On Mon, Nov 2, 2009 at 8:30 PM, Bryan Bartik <bbartik_at_ipexpert.com> wrote:
> Ivan,
>
> Yes definitely, R3 needs the import statement. VRFs are really locally
> significant. The only thing that allows them to communicate is the use of
> RTs.
>
> On Mon, Nov 2, 2009 at 12:17 PM, Ivan <ivanzghr_at_gmail.com> wrote:
>>
>> R1 is getting updates from other side, which means it is configured
>> correctly:
>>
>> R1#sh ip ro
>> Gateway of last resort is not set
>>
>> C 1.0.0.0/8 is directly connected, Loopback0
>> D 5.0.0.0/8 [90/2809856] via 10.1.13.3, 01:03:54, Serial0/1/1
>> 10.0.0.0/24 is subnetted, 2 subnets
>> C 10.1.13.0 is directly connected, Serial0/1/1
>> D 10.1.45.0 [90/2681856] via 10.1.13.3, 01:03:54, Serial0/1/1
>> C 192.168.1.0/24 is directly connected, FastEthernet0/1
>>
>> R5 is getting updates from R1 and exported routes from VPNB (R6):
>> R5#sh ip ro
>> Gateway of last resort is not set
>>
>> D 1.0.0.0/8 [90/2809856] via 10.1.45.4, 01:04:30, Serial0/0/0.54
>> C 5.0.0.0/8 is directly connected, Loopback0
>> D EX 6.0.0.0/8 [170/2560512256] via 10.1.45.4, 00:27:34, Serial0/0/0.54
>> C 192.168.5.0/24 is directly connected, FastEthernet0/0
>> 10.0.0.0/8 is variably subnetted, 4 subnets, 2 masks
>> D 10.1.13.0/24 [90/2681856] via 10.1.45.4, 01:04:30, Serial0/0/0.54
>> D 10.0.0.0/8 is a summary, 01:09:50, Null0
>> D EX 10.1.46.0/24 [170/2560512256] via 10.1.45.4, 00:32:19,
>> Serial0/0/0.54
>> C 10.1.45.0/24 is directly connected, Serial0/0/0.54
>>
>> R6 is getting routes from VPNA (EIGRP routes)
>>
>> R6#sh ip ro
>> Gateway of last resort is not set
>>
>> O E2 1.0.0.0/8 [110/2297856] via 10.1.46.4, 00:28:57, FastEthernet0/0
>> O E2 5.0.0.0/8 [110/2297856] via 10.1.46.4, 00:28:57, FastEthernet0/0
>> C 6.0.0.0/8 is directly connected, Loopback0
>> 10.0.0.0/24 is subnetted, 3 subnets
>> O E2 10.1.13.0 [110/1] via 10.1.46.4, 00:28:57, FastEthernet0/0
>> C 10.1.46.0 is directly connected, FastEthernet0/0
>> O E2 10.1.45.0 [110/1] via 10.1.46.4, 00:28:57, FastEthernet0/0
>>
>> Only R1 doesn't get VPNB's routes.

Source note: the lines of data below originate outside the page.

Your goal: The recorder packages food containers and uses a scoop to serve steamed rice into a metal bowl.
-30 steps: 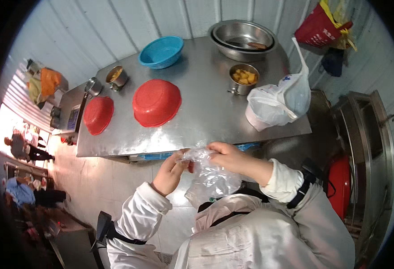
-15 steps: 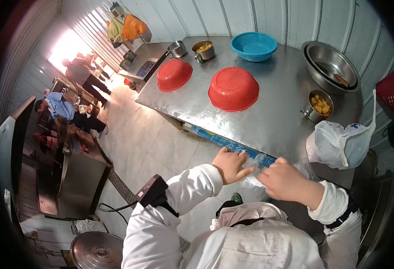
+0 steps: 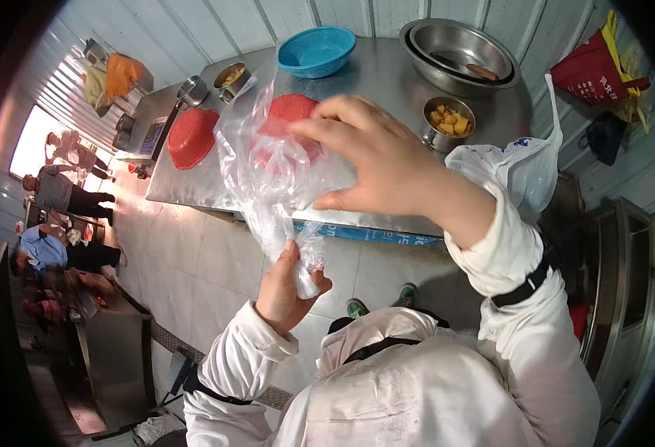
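- The clear plastic bag (image 3: 268, 171) hangs in the air in front of the person, above the near edge of the steel counter (image 3: 387, 82), stretched between both hands.
- The right hand (image 3: 376, 160), raised at about 12 o'clock from the chest, has its fingers (image 3: 327, 123) spread and curled over the bag's upper part, gripping the film.
- The left hand (image 3: 286, 287), at 7 o'clock from the right one, is clenched around the bag's twisted lower end.
- Behind the bag, on the counter, a red bowl (image 3: 290, 119) shows through the plastic; a second red bowl (image 3: 191, 136) lies at its 9 o'clock.
- A blue bowl (image 3: 316, 51) sits at 12 o'clock of the bag, and a large steel basin (image 3: 458, 48) at 2 o'clock.
- A small steel pot of yellow pieces (image 3: 448, 121) stands just right of the right hand, with a white plastic bag (image 3: 517, 167) at its 4 o'clock.
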Available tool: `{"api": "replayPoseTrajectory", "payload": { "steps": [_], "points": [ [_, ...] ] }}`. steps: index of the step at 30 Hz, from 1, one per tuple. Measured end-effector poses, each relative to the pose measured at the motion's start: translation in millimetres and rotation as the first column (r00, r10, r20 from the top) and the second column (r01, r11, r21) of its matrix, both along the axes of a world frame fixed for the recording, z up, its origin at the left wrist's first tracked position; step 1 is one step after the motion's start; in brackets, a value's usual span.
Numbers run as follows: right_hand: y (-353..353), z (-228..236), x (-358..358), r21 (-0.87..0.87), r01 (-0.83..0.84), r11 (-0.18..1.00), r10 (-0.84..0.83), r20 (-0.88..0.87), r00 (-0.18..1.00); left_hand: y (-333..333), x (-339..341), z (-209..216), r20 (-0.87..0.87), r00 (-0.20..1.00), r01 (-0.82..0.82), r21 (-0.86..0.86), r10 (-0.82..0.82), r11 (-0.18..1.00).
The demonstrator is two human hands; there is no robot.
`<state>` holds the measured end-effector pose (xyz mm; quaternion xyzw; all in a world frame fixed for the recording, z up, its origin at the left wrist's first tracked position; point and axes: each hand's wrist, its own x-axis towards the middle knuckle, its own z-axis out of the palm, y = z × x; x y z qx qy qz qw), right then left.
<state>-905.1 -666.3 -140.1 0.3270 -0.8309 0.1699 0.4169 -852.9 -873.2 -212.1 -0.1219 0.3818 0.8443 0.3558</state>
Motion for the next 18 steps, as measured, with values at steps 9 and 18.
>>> {"api": "replayPoseTrajectory", "payload": {
  "steps": [9,18],
  "points": [
    [-36.3,-45.3,47.7,-0.473,-0.173,0.864,0.447,0.561,0.696,-13.0,1.3,27.6,-0.485,0.786,0.096,-0.516,-0.382,0.851],
    [-75.2,-19.3,93.5,-0.429,-0.263,0.864,0.434,0.369,0.822,-19.8,9.4,48.1,-0.771,0.597,-0.229,-0.432,-0.224,0.872]
  ]
}}
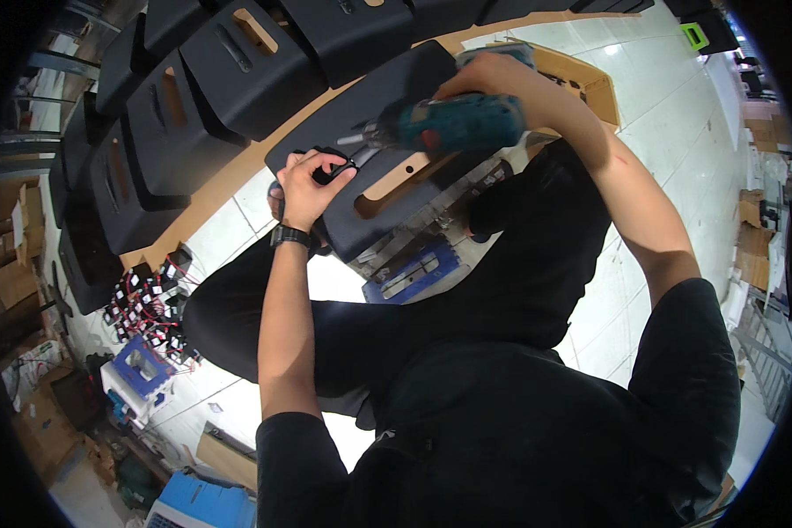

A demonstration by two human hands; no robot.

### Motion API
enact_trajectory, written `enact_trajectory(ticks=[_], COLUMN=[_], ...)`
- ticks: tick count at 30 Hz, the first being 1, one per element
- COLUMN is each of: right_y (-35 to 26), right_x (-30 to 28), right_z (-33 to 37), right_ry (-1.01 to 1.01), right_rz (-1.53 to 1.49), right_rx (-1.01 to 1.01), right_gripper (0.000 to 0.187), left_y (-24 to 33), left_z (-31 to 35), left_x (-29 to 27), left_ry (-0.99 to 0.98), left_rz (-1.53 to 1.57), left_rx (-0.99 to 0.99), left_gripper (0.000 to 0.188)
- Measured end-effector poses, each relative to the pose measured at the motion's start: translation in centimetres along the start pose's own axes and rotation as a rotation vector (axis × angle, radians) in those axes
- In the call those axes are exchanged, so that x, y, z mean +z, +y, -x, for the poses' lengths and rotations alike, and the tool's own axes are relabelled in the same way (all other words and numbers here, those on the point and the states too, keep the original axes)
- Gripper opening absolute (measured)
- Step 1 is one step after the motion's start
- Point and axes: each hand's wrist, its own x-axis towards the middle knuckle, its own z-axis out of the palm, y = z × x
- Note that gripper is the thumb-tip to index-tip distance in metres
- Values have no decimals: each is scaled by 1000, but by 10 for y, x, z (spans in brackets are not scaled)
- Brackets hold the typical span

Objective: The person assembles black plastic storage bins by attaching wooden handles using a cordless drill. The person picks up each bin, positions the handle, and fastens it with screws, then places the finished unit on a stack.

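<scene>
A black box-shaped piece (358, 104) with a pale wooden slot in its face lies tilted in front of my crossed legs. My right hand (484, 77) is wrapped round the grip of a teal cordless drill (466, 123), which is partly smeared by motion. The drill's chuck and bit point left, above the box piece's face. Near the bit's tip, my left hand (308, 183) pinches a small black part (343, 166) at the left end of the box piece. Fingers hide much of that part, so I cannot tell its exact kind.
Several similar black box pieces (238, 62) stand in rows on cardboard at the far left. A cardboard box (600, 92) sits beyond my right forearm. Small wired parts (150, 295) are heaped by my left knee, near a blue-and-white stool (141, 370). Another blue stool-like thing (431, 264) shows beneath the workpiece.
</scene>
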Motion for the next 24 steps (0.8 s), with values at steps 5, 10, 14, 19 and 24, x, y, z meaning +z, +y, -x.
enact_trajectory(ticks=[5, 10, 14, 19, 24], right_y=[52, 62, 86, 104, 110], right_x=[36, 106, 114, 119, 124], right_z=[36, 46, 53, 35, 33], right_ry=[339, 857, 933, 1139, 1056], right_rz=[-341, -260, -636, -614, -492], right_rx=[87, 276, 414, 304, 440], right_gripper=[31, 37, 30, 30, 37], left_y=[9, 36, 38, 37, 35], left_z=[-3, 12, 10, 6, 0], left_x=[20, 45, 62, 66, 65], left_ry=[87, 303, 284, 240, 247], left_rz=[-58, -254, -465, -540, -561], left_rx=[-95, -189, -237, -259, -241], left_gripper=[14, 14, 20, 21, 19])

Is it enought to configure rt
>> import only on one PE router which has defined vrf VPNA or on both PE
>> routers which have vrf VPNA. Now, router R3 doesn't have import
>> configured such as R4 has?
>>
>> On Mon, Nov 2, 2009 at 8:09 PM, Bryan Bartik <bbartik_at_ipexpert.com> wrote:
>> > Ivan,
>> >
>> > Either way will work, just as long as routes that are exported with the
>> > specific RT are being imported in the proper VRFs. Just take care that
>> > you
>> > don't allow reachability to sites that shouldn't have it (which doesn't
>> > seem
>> > like the case here). Also make sure you have a metric when
>> > redistributing
>> > into EIGRP, you know the basics sometimes get skipped :)
>> >
>> > Other than that, post your PE configs and maybe we can spot something...
>> >
>> > On Mon, Nov 2, 2009 at 11:50 AM, Ivan <ivanzghr_at_gmail.com> wrote:
>> >>
>> >> P.S.
>> >> About topology (if someone receives mail and everything is moved :):
>> >> R6 is connected to PE R4...
>> >>
>> >> On Mon, Nov 2, 2009 at 7:47 PM, Ivan <ivanzghr_at_gmail.com> wrote:
>> >> > OK. I have topology like this:
>> >> >
>> >> > R1 -- R3 -- R2 --R4 --R5
>> >> > |
>> >> > R6
>> >> >
>> >> > R1 and R5 are pure customer routers in VPNA, and R6 is customer
>> >> > router
>> >> > in VPNB.
>> >> > R3 and R4 are PE routers and R2 is just P router.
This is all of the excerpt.